Dans cette nouvelle fiction Victor vient au secours d’Audrey, héritière de Château Phoebus. Ce domaine prestigieux de Saint Emilion est en difficulté. Et Victor va participer au redressement de la situation tout en découvrant l’amour et la quiétude qu’offrent les sentiments partagés. Mais c’est sans compter sur les nuages qui vont s’accumuler au-dessus de l’idylle.
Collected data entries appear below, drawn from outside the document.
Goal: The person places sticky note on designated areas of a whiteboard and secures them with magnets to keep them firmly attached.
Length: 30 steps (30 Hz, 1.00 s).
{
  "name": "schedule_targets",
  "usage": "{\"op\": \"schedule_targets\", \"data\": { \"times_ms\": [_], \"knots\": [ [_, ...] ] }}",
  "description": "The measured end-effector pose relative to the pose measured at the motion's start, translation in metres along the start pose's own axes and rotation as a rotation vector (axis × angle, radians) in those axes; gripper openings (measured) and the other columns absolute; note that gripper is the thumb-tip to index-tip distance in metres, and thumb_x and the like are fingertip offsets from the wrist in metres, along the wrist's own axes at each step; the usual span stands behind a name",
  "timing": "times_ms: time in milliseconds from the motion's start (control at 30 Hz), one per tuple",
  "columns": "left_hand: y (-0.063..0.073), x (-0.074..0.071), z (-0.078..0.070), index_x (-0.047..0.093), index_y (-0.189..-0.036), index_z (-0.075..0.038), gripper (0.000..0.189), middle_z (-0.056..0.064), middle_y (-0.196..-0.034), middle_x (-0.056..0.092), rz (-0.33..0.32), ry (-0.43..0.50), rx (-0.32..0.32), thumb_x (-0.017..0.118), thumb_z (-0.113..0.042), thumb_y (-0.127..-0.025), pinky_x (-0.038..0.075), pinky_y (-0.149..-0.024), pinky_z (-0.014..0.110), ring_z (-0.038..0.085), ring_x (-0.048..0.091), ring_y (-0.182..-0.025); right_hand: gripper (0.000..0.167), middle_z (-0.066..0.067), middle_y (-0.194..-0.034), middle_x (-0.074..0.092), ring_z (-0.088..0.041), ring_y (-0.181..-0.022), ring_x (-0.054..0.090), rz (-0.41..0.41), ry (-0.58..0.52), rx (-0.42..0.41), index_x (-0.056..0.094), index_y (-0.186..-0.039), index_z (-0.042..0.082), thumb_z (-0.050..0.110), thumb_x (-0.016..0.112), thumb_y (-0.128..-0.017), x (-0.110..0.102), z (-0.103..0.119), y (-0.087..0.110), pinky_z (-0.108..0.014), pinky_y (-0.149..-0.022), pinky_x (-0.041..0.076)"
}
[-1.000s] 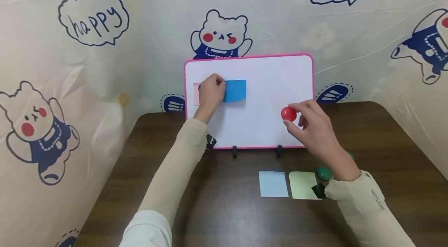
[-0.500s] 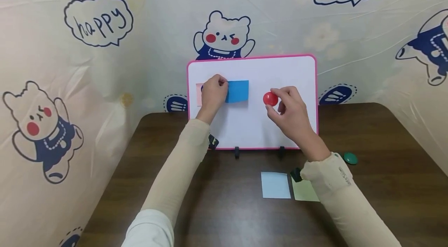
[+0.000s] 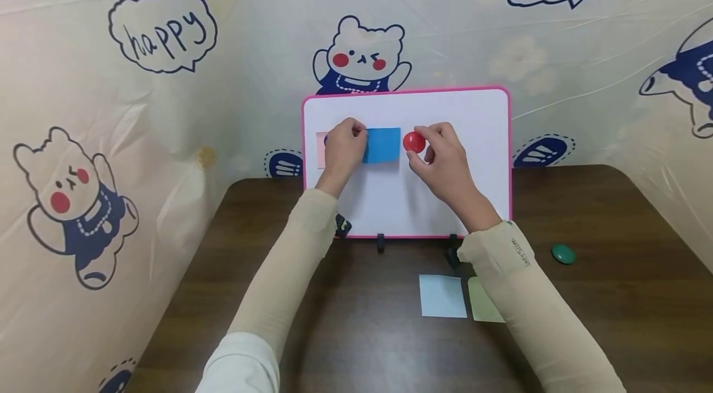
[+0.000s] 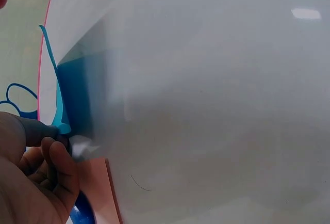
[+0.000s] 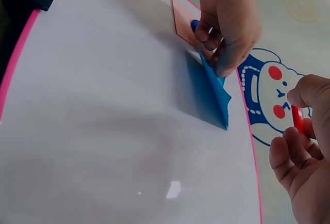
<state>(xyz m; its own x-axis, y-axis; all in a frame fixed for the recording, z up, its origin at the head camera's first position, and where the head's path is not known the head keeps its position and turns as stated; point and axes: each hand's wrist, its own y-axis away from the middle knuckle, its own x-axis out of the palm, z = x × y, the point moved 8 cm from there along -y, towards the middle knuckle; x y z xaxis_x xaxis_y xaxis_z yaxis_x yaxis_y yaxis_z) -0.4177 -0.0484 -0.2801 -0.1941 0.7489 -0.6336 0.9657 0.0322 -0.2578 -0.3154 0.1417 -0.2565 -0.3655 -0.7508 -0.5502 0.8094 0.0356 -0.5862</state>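
My left hand (image 3: 344,148) pinches a blue sticky note (image 3: 383,145) by its upper left part against the whiteboard (image 3: 384,207). In the left wrist view the note's free side stands out from the board. A pink note (image 4: 100,188) with a blue round magnet (image 4: 82,211) on it is just left of the blue one, mostly hidden by my hand in the head view. Thumb and fingertips of my right hand (image 3: 445,164) pinch a red round magnet (image 3: 414,142), close to the right edge of the blue note. From the right wrist the magnet appears edge-on, apart from the board.
Small black feet (image 3: 381,242) hold the board up on the brown table (image 3: 223,294). In front lie a light blue note (image 3: 442,296) and a pale green note (image 3: 483,301), the latter partly under my right sleeve. A green magnet (image 3: 563,254) lies further right.
My right hand has carried the red magnet leftward and up, from the board's lower right to beside the blue note. My left hand keeps its pinch in the same place.
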Motion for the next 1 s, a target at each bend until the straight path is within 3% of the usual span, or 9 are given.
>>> {"op": "schedule_targets", "data": {
  "times_ms": [367,667,1000],
  "knots": [
    [-0.003,0.001,0.003,0.068,-0.107,-0.008,0.018,0.004,-0.096,0.064,0.011,-0.011,-0.012,0.061,-0.024,-0.103,0.052,-0.08,0.029,0.019,0.057,-0.089,0.055,-0.016,-0.12,0.052,-0.025,-0.103,0.059,0.014,-0.042,-0.073,0.06,-0.134,-0.003,0.007,0.081,-0.084,0.031,0.009,-0.023,-0.039,-0.084,0.057],
    [-0.002,0.002,0.003,0.068,-0.108,-0.009,0.018,0.004,-0.097,0.064,0.009,-0.015,-0.015,0.062,-0.025,-0.102,0.053,-0.081,0.029,0.019,0.058,-0.09,0.051,-0.013,-0.121,0.05,-0.024,-0.108,0.055,0.108,-0.019,0.04,0.057,-0.138,0.0,0.013,0.075,-0.091,0.057,-0.003,-0.03,-0.037,-0.093,0.053],
    [-0.002,0.0,0.002,0.067,-0.105,-0.01,0.016,0.002,-0.094,0.064,0.006,-0.016,-0.015,0.061,-0.025,-0.103,0.052,-0.078,0.027,0.017,0.057,-0.088,0.053,-0.013,-0.123,0.05,-0.025,-0.114,0.053,0.153,0.07,0.114,0.057,-0.14,0.003,0.019,0.075,-0.093,0.072,-0.019,-0.034,-0.037,-0.098,0.05]
  ]
}}
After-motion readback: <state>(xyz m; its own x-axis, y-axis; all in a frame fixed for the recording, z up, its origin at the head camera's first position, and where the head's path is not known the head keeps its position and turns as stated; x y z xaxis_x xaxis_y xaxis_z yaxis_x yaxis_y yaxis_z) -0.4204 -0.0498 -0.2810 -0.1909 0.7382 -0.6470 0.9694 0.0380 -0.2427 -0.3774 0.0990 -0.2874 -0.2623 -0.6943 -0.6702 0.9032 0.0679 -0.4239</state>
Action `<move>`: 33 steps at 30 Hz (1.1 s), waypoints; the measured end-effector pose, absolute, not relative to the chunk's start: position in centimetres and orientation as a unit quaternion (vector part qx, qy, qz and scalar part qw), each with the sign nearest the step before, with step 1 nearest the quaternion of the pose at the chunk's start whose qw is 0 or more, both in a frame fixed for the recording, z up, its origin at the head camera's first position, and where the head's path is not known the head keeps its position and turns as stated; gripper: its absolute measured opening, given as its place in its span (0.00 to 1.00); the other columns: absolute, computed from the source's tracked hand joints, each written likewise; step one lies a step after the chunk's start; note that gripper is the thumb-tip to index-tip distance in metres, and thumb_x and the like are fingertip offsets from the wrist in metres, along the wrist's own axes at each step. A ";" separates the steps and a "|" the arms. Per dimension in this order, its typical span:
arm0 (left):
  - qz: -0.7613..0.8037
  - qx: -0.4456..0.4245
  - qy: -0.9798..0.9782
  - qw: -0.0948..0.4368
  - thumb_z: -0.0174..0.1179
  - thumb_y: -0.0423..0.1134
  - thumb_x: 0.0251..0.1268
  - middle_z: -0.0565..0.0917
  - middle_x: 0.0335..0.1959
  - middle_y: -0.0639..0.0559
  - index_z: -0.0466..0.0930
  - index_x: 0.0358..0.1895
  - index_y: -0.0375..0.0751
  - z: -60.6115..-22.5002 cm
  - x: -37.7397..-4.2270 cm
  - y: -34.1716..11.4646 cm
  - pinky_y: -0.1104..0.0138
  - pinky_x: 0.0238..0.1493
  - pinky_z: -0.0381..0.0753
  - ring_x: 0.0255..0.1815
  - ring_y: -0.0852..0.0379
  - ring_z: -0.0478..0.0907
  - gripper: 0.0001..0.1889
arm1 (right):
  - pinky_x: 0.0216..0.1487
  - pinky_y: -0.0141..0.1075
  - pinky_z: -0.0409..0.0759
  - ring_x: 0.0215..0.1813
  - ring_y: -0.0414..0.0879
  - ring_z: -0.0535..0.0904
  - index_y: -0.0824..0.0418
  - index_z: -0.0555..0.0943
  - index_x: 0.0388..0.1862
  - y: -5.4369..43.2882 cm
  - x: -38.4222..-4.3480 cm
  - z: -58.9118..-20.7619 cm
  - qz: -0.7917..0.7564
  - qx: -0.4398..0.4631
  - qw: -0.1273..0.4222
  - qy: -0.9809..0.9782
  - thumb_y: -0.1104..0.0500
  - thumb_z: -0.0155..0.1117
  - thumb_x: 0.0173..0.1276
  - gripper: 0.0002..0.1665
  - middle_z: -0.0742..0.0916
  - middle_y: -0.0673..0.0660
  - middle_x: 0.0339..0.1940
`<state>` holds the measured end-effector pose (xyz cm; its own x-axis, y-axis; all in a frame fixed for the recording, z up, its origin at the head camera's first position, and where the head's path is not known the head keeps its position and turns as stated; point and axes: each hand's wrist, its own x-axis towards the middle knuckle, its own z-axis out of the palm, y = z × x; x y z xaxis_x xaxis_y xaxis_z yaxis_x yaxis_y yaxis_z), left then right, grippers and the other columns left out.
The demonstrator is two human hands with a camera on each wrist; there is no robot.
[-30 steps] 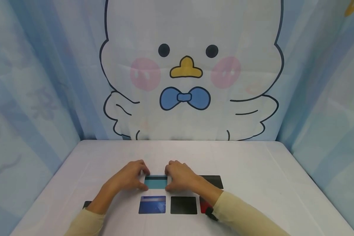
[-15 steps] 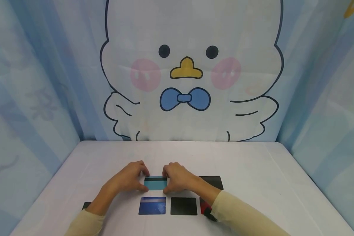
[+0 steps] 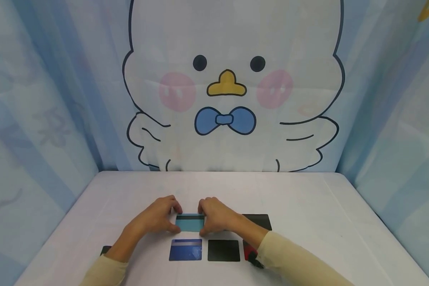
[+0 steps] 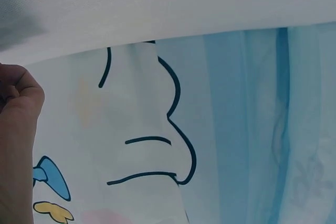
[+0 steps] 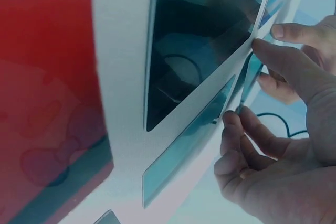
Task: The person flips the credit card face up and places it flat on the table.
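In the head view a light-blue bank card [image 3: 189, 225] with a dark stripe lies on the white table [image 3: 300, 198]. My left hand [image 3: 161, 214] holds its left end, thumb at the near corner and fingers at the far one. At the other end my right hand [image 3: 217, 215] grips in the same way. The right wrist view shows both thumbs and fingertips at the edges of this card, which is seen nearly edge-on. Only part of my left hand [image 4: 18, 108] enters the left wrist view, with the card out of sight.
Nearer to me lie a blue card [image 3: 185, 250], a black card [image 3: 223, 251] and a red card [image 3: 248, 250] partly covered by the right sleeve. A dark card [image 3: 258, 221] lies behind the right forearm. A teal card [image 5: 184, 148] shows in the right wrist view. Curtains surround the table.
My right hand has shifted slightly left at the light-blue card's end. The left hand and the other cards have stayed in place.
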<state>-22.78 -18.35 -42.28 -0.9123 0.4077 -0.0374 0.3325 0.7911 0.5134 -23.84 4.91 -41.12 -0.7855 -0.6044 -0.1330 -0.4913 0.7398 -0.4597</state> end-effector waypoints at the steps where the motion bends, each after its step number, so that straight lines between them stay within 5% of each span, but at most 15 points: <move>1: 0.259 0.196 0.943 0.074 0.85 0.39 0.43 0.81 0.42 0.57 0.86 0.45 0.43 -42.3 -22.8 -18.3 0.56 0.54 0.79 0.46 0.56 0.75 0.23 | 0.42 0.31 0.76 0.40 0.41 0.73 0.62 0.80 0.50 4.9 -23.8 -41.1 -0.212 -0.298 0.136 0.921 0.54 0.86 0.51 0.31 0.79 0.50 0.36; 16: 0.255 0.213 0.941 0.070 0.86 0.46 0.41 0.82 0.45 0.59 0.86 0.46 0.49 -41.5 -22.6 -19.6 0.56 0.51 0.78 0.48 0.53 0.76 0.26 | 0.46 0.30 0.81 0.41 0.40 0.76 0.63 0.85 0.51 5.0 -23.3 -40.8 -0.253 -0.295 0.091 0.917 0.54 0.84 0.54 0.27 0.85 0.52 0.41; 26: 0.286 0.251 0.923 0.055 0.84 0.43 0.45 0.88 0.46 0.60 0.87 0.49 0.47 -40.0 -22.8 -20.8 0.62 0.48 0.77 0.46 0.54 0.76 0.25 | 0.49 0.33 0.81 0.47 0.44 0.78 0.60 0.86 0.53 5.6 -23.3 -40.3 -0.295 -0.275 0.090 0.911 0.53 0.83 0.55 0.27 0.86 0.50 0.44; 33: 0.301 0.252 0.918 0.052 0.83 0.44 0.48 0.89 0.47 0.58 0.88 0.52 0.46 -39.6 -22.5 -20.9 0.57 0.49 0.79 0.47 0.55 0.76 0.25 | 0.48 0.34 0.80 0.47 0.44 0.78 0.59 0.87 0.53 6.1 -23.4 -40.3 -0.308 -0.280 0.081 0.906 0.52 0.83 0.54 0.28 0.85 0.49 0.43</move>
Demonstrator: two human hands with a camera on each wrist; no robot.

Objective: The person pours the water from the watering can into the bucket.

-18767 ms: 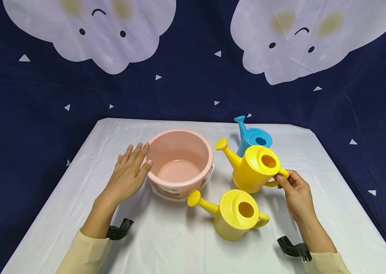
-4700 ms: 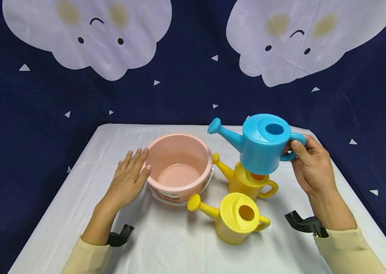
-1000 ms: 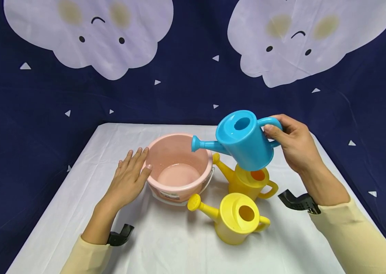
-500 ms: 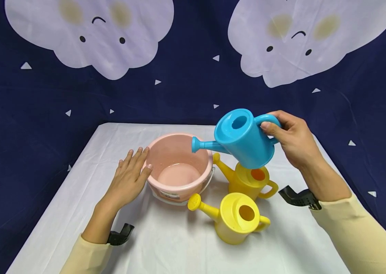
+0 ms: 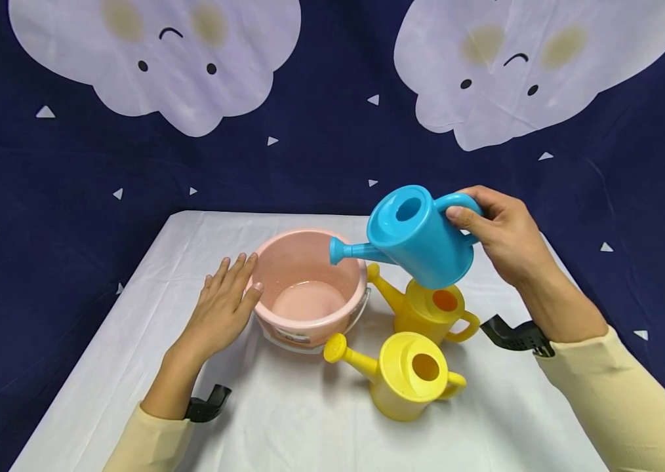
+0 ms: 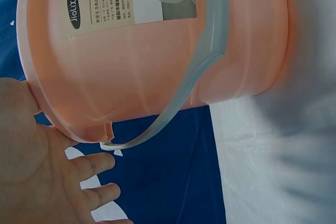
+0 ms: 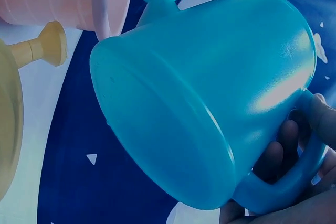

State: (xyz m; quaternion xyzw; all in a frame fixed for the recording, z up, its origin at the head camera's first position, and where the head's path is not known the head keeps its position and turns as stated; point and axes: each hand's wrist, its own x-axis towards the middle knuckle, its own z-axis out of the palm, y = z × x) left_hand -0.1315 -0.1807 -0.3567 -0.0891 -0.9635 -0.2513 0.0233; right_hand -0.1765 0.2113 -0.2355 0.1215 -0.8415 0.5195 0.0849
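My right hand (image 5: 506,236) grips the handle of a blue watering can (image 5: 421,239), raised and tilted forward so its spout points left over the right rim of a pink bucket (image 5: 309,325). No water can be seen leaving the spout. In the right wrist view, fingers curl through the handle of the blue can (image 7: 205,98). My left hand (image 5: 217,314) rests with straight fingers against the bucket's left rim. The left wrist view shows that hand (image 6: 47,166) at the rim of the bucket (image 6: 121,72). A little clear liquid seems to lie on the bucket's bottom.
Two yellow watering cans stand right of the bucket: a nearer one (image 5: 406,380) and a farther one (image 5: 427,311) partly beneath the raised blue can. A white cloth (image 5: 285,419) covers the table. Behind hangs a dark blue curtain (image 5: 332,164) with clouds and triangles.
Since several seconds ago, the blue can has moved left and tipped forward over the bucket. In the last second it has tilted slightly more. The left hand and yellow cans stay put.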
Il ne sera pas question de spoiler le récit et son intrigue captivante. Mais de simplement rappeler que les grands vins de Bordeaux font, dans la vraie vie aussi, parfois les frais d’esprits mal avisés. À l’ombre plusieurs fois centenaire de ces temples du vin, des esprits mercantiles sont parfois prêts à sacrifier les traditions du terroir sur l’autel de l’argent. L’étrange rumeur du titre est celle de la diffamation. Qui menacera la relation d’amour de Victor et Audrey. A l’image d’une époque qui, hélas, fait le lit de toutes les diffamations dont les réseaux sociaux sont hélas la vitrine quotidienne.
Le vin en France : Une affaire de passion et de tradition
Cependant, ce livre est justement mieux qu’un roman. Il nous offre une découverte documentée de la fabrication du vin. Avec ses aléas climatiques, ses incertitudes et la profonde satisfaction de produire un nectar unique issu de terroirs singuliers à la profonde subtilité géologique. Le vin ne sera jamais en France un produit de plus sur les rayons de vente. Mais une affaire de passion et de tradition.
Le livre est écrit par un connaisseur. Qui a produit du vin amoureusement. Qui sait aussi que ce processus de création est aussi fragile que celui d’un roman. Que les romans « longs en bouche » sont les meilleurs et qu’ils réclament un sens de l’architecture pour tenir en haleine le lecteur comme l’amateur de Bordeaux. C’est la grande histoire du vin que narre aussi ce récit à la fois simple dans son motif et colorée dans son déroulement. Il peut se lire indépendamment du premier opus. Nous avons interrogé le romancier viticulteur sur son roman charpenté.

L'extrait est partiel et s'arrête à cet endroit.